Great tip for cleaning out spray nozzles. One thing though. I use rattle cans to prime up the games workshop minis and I have no problem with runs and detail loss. And I use a printer that's designed for cars. I know they're not the same, but my point is that the detail's a hell of a lot finer than on die cast cars.
It looks great! It is a very well made model and has some neat features to it. I can understand your frustration with spray cans as over the years when I have used them you do have to figure out a technique that works. Flat colors are fine to spray but gloss colors are temperamental when being sprayed from a rattle-can. I will not be giving up my airbrush anytime soon either.
I totally want a salt & pepper cement mixer set now!! LOL It looks pretty good but your right about going back and giving that serious professional look by using your airbrush. I hope you get a chance to show us the results when done. Also I totally feel you on taking breaks from UA-cam every now and then. UA-cam can kill motivation (or seriously distort it) in a hobby if push too hard. :)
I absolutely love this "out of the box" casting and the project in general! Just so you know, the Matchbox #70B is 1:85 scale, not 1:64. Not a big deal or relevant to the project for that matter, but it's true! I was surprised by a couple of things though. One, I don't think a simple cleaning of the wheels did the job, their final condition detracts from the end product, just my opinion.
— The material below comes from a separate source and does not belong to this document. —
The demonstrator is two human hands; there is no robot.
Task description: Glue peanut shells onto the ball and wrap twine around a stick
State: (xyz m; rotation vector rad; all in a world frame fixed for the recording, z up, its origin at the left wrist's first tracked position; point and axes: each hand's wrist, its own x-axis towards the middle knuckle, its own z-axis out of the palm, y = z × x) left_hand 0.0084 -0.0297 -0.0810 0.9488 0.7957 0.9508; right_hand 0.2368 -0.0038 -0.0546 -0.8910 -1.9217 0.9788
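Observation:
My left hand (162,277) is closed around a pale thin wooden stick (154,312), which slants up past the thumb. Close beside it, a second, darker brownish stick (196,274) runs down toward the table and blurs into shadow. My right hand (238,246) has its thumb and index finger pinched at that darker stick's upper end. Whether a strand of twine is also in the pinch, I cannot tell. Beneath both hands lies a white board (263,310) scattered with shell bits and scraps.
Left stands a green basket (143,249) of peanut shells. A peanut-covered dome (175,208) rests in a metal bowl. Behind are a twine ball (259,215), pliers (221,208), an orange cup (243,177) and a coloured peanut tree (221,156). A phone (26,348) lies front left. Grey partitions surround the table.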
I'm not sure if painting them would have helped, or buffing them with Mother's . . . . but in the end it was the first thing I noticed. Two, the gap in the grille on the left side of the finished product surprised me. I see that it's there in the before pictures but at 5:02 it looks like it's gone, then it's back at 12:02 and looks more pronounced than the before pictures. If this were anyone else, I wouldn't have said a thing about these two issues. But you are generally such a stickler for details and your work is the true "Gold" standard of this hobby. Thanks for all of your work, I have learned a great deal watching your videos. ~TR
Try baking that enamel in an oven at around 100 to 150 degrees for an hour or so. Make sure you support it like you do when you paint. I have found that commercial floor stripper ( wax remover) strips paint on metal and plastic. It's all I use. It's not as fast as the aircraft stripper but it won't burn your hands either. I use it bare handed although I probably absorb it into my body. That's a cool truck. I wish I hand a 3D printer but I probably never will. I also use the floor stripper to clean the plastic. It's also a degreaser. Its wonderful and almost unknown product that so many restorers would love if they would just try it.
Nice job! I have to admit when I see rattle cans in the wings I tend to cringe... But you managed to end with a finish that was better than a lot of airbrush jobs I've seen. I noticed a bit of uneven coverage on the drum but that is much less of a negative than heavy orange peel. The cement mixers in service now compete in showing off creative and eye catching paint schemes and it might fun to see a friendly spray off on these monsters of the highway by you talented workmen. Thanks for sharing!
I hold the spray can pretty far from the object I’m painting. Extra distance helps. Very nice truck! Maybe the gears are plastic cause they have some give to them and cast metal would snap. Germany makes great stuff!
If you take that truck apart again, make sure you put some automotive grease on the cement mixer gears. This will help prevent it from breaking/wearing.
just so u know u rotate the drum the opposite direction to load the drum from the top hopper on a cement truck then to unload u do as u did lolol but it would take a lot of time and u would have to load that tinny hopper a lot of times :-) try a funnel to load the hopper and rotate the drum backwards,,,, hope that helps u in ur play :-)
It came out good however the red seems to be a different shade to me but it still looks good! Maybe the green as well! That being said you are still my favorite restorationist! If that's a word.
The wheel that turns the drum actually show what happens if you turn it in either direction. "Mischen" means mixing aka, "Leeren" means emptying. So you can actually mix cement before pouring it out of the drum. Pretty cool
Yes, I was also amazed by this kind of detail. So you could really use as a scale concrete mixer.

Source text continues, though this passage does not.